Re: Modifying/Accessing hash in separate script
by Anonymous Monk on Jul 23, 2015 at 01:17 UTC
    You can actually give explicit package name to satisfy strict (like it says). Like this:
    %main::GLOBAL = ( dir1 = "/path/to/directory", dir2 = "/path/to/another", );
    and then in read_config_files:
    sub read_config_files { $main::GLOBAL{newstuff} = "a string that was added"; # etc }
    That's assuming that %GLOBAL lives in the main package, which I suppose it does.
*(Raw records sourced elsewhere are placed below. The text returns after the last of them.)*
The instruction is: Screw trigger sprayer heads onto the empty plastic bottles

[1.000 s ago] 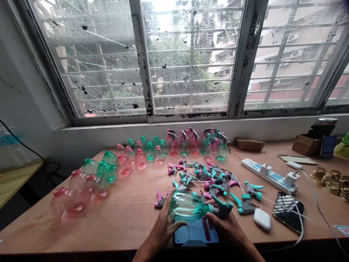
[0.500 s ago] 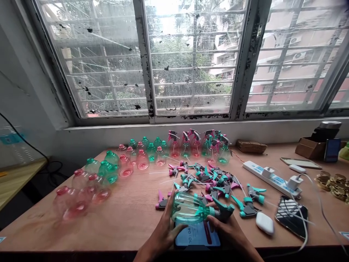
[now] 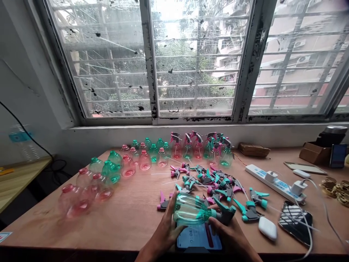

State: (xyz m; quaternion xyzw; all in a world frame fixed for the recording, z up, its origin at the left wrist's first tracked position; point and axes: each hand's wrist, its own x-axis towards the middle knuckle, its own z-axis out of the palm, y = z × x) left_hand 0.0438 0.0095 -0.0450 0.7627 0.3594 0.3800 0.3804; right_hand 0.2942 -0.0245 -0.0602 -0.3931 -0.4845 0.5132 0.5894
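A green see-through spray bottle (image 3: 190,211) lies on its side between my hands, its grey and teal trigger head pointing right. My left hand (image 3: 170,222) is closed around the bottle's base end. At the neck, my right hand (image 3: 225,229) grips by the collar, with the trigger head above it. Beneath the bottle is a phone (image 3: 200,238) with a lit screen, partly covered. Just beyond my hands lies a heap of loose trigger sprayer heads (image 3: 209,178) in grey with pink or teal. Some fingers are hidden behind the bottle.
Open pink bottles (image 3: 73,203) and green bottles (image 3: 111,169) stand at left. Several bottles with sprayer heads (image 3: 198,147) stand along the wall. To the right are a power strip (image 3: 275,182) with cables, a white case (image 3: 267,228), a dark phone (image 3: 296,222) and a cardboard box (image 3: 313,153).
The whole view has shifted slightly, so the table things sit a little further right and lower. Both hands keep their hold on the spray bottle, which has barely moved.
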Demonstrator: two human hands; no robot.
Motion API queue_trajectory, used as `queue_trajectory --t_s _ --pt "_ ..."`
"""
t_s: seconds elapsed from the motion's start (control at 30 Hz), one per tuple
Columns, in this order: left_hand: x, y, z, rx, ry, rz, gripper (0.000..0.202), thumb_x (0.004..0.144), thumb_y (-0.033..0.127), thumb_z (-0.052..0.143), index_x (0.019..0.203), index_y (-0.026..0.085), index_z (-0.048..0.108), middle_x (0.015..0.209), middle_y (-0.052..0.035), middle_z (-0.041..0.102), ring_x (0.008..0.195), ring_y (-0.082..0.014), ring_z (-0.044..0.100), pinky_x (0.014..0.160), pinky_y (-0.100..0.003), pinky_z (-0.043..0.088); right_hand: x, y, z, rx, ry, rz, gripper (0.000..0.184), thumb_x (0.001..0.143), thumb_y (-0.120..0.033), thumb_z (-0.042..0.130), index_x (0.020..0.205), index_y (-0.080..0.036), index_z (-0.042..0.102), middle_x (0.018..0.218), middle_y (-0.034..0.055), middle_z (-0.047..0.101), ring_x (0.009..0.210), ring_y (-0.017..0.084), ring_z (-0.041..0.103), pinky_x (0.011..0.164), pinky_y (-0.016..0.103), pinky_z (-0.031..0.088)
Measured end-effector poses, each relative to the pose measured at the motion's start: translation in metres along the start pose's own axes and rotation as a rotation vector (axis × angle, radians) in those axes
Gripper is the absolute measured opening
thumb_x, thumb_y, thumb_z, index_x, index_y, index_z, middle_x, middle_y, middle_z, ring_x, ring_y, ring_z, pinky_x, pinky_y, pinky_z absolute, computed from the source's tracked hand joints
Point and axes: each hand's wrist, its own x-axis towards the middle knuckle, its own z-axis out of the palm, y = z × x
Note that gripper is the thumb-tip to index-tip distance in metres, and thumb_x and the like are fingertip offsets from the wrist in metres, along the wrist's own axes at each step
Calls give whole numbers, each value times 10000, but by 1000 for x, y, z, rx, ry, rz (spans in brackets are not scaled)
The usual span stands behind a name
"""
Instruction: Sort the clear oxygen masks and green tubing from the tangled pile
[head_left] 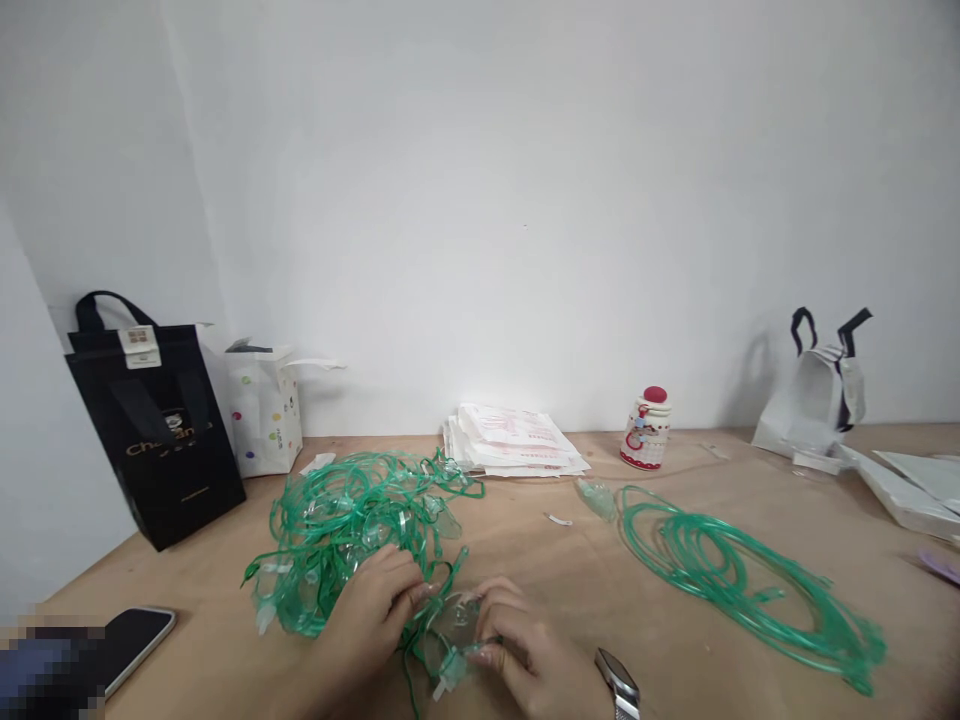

For refactoring, perhaps it would be clearer to give it its own package:
    # this is file global.pl use strict; use warnings; package GlobalStuff; %GlobalStuff::GLOBAL = ( dir1 = "/path/to/directory", dir2 = "/path/to/another", ); # or, alternatively (same thing) our %GLOBAL = ( dir1 = "/path/to/directory", dir2 = "/path/to/another", );
    and
    # this is file config.pl use strict; use warnings; require 'global.pl'; read_GLOBAL(); print_GLOBAL(); # for example sub read_GLOBAL { $GlobalStuff::GLOBAL{new} = 'a string'; } sub print_GLOBAL { while ( my ($k, $val) = each %GlobalStuff::GLOBAL ) { print "$k => $val\n"; } }
    Then I would rename 'global.pl' to 'GlobalStuff.pm', and change all calls to require accordingly:
    require GlobalStuff;
    require appends .pm to a bareword and searches this file in @INC; see require for details.
      If I do this approach will it allow the read_config_files subroutine to modify the hash and the changes will be reflected across all other scripts that access the hash?
        Yes, it should work (but why don't you test it?).

        Having said that, having a global hash shared among different program files is usually rather poor design. I can't say for sure, because we don't have enough details about what you are doing, but maybe you should share functions accessing to this hash (useing a module), or perhaps think about an OO-implementation.